Though I have the fur-girl's papers I have never registered mine either.







I see no purpose unless you are planning on conformation, agility, or obedience competition.

I do understand that others usually do it just for the fun of it.


----------



## theboyz

Ozzy ( rescued)
"Ozzy Baily Boy"
Mom....Alicia's Dream Genevieve
Dad.....Ch Engs Little White Cloud Who Flies

Jack (rescued from Marion KY )
"Jackson Bogart Hercules"
Mom....Casa
Dad.....Blanca VIII

Chase ( bought and paid for!)
"Chase Manhattan Siegle"
Mom....Alicia's Dream Genevieve
Dad....Alicia's Fullfilled Promise


----------



## Gambitsgirl

My Gambit already had his name when I got him..and I loved it so much-that I kept it.
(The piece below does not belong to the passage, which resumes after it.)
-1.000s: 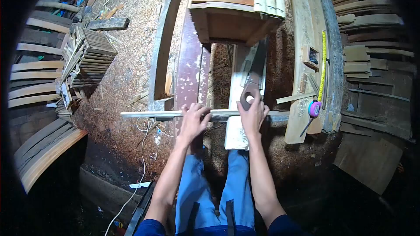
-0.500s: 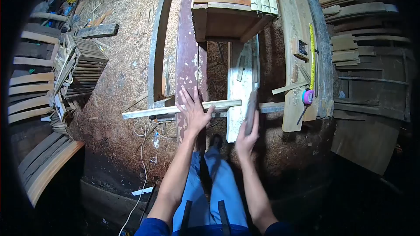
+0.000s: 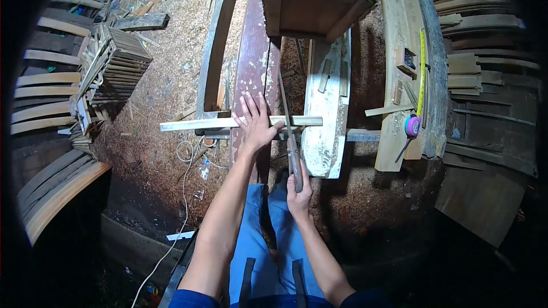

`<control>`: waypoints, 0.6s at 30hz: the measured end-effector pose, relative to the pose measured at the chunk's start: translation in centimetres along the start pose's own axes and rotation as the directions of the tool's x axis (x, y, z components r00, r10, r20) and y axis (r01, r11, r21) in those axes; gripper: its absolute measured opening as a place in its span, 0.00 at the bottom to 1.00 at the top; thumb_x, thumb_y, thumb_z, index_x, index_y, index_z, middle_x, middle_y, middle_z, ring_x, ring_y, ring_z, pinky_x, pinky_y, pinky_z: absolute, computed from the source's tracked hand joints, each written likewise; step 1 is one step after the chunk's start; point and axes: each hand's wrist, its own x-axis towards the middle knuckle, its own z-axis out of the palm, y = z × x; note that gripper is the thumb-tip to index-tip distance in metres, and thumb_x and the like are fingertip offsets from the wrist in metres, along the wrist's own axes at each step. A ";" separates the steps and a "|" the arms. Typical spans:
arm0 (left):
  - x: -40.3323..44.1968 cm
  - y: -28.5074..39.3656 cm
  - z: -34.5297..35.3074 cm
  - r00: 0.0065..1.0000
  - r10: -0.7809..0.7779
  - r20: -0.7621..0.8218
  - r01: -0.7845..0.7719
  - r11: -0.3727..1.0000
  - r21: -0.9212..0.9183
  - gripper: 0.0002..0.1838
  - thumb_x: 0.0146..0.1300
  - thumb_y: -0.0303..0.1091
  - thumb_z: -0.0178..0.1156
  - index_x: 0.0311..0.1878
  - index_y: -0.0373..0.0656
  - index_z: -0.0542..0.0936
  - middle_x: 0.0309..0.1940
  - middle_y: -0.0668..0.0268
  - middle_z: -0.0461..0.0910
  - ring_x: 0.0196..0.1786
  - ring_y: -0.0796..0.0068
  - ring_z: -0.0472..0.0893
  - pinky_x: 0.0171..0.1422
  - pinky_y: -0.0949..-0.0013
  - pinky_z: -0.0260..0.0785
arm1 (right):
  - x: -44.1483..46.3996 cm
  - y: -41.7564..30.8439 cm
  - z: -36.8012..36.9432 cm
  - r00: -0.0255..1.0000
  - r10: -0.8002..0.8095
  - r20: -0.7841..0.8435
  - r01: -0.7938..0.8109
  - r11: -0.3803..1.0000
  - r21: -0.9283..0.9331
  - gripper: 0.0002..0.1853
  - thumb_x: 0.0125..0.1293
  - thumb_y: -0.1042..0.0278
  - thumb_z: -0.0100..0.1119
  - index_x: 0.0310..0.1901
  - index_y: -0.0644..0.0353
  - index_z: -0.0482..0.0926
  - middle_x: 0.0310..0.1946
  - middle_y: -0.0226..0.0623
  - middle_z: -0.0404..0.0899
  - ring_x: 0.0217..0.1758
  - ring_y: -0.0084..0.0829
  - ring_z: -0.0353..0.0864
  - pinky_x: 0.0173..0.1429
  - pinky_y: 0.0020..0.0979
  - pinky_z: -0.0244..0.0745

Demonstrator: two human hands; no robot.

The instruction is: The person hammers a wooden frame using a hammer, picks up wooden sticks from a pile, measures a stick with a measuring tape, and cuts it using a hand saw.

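Our right hand (image 3: 299, 198) on the saw (image 3: 294, 155), our left hand (image 3: 257, 128) on the stick (image 3: 200, 124)
Nearest us, the right hand's curled tight round the saw handle, blade pointing away and crossing the stick just beside our left thumb; can't tell if the teeth are biting. Left fingers are spread wide, palm down on the stick, which lies crosswise over the maroon plank (image 3: 251, 71) and white board (image 3: 324, 151). Off right there's a pink tape measure (image 3: 412, 125), and farther up a wooden box (image 3: 319, 8).
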 end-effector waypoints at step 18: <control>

It is Gentleman's Opening Gambit.. - of course it's just Gambit to me..but I love it!

Whoops!
I also need to include my Princess -her name is Hollybelles Royal Highness- and of course it will always be Princess Pittypatt to me. lol!!!


Misty


----------



## May468

Rag Moppy III

Little Miss Cotton


----------



## honeybun

Billy's Australian kennel name i s Billy The Kid


----------



## zsazsasmom

ZsaZsa: ZsaZsa Michelle

Jewels: Michelle's Sparkling Jewels


----------



## CathyB

PeeDee who is in my avatar is Midis Pistol Pakin Pete (Midis Maltese) - Tina is Sandstones Mountain Mystic (Sandstones & Mystic Maltese) - Mystic Star Of Faith (Mystic Maltese) - Then we have the Giant Maltese Want-2-B







Ray-Ray Radieux's Amazing RAce


----------



## ladypup

> Billy's Australian kennel name i s Billy The Kid[/B]


hee hee hee our Billy is named after Billy the kid too

his AKC name is: Fluffy Billy 'The Pup' DuChat (b/c of course he is a pup and not a kid... shhhhh... don't tell him that)

Lady: Lady fluffball Du Chat
Tiki: Sweet Flair Chantilly DuChat 
Pink Marrie: Pink Marrie petit coquin Du Chat


----------



## carrie

dang... i haven't registered mini yet.... 

dad's name is CH Marcris Risque' Justice "Justice", mom is CH Su-Le's Sun Blossom "Sunny"... but susie and i would like to have chalet somewhere in there....


----------



## The A Team

Oh, what a fun thread to read....

I never registered Archie








but Abbey is: Abbey Rose Buttons 'n Bows

corney - but there's only one....


----------



## GiGi's Mom

GiGi's is: Montgomery's Lady Exclusive

I chose to call her a name that is not part of her registered name.

My new baby will be called Elmo. 

His registered name will be "Montgomery's Tickle Me Elmo"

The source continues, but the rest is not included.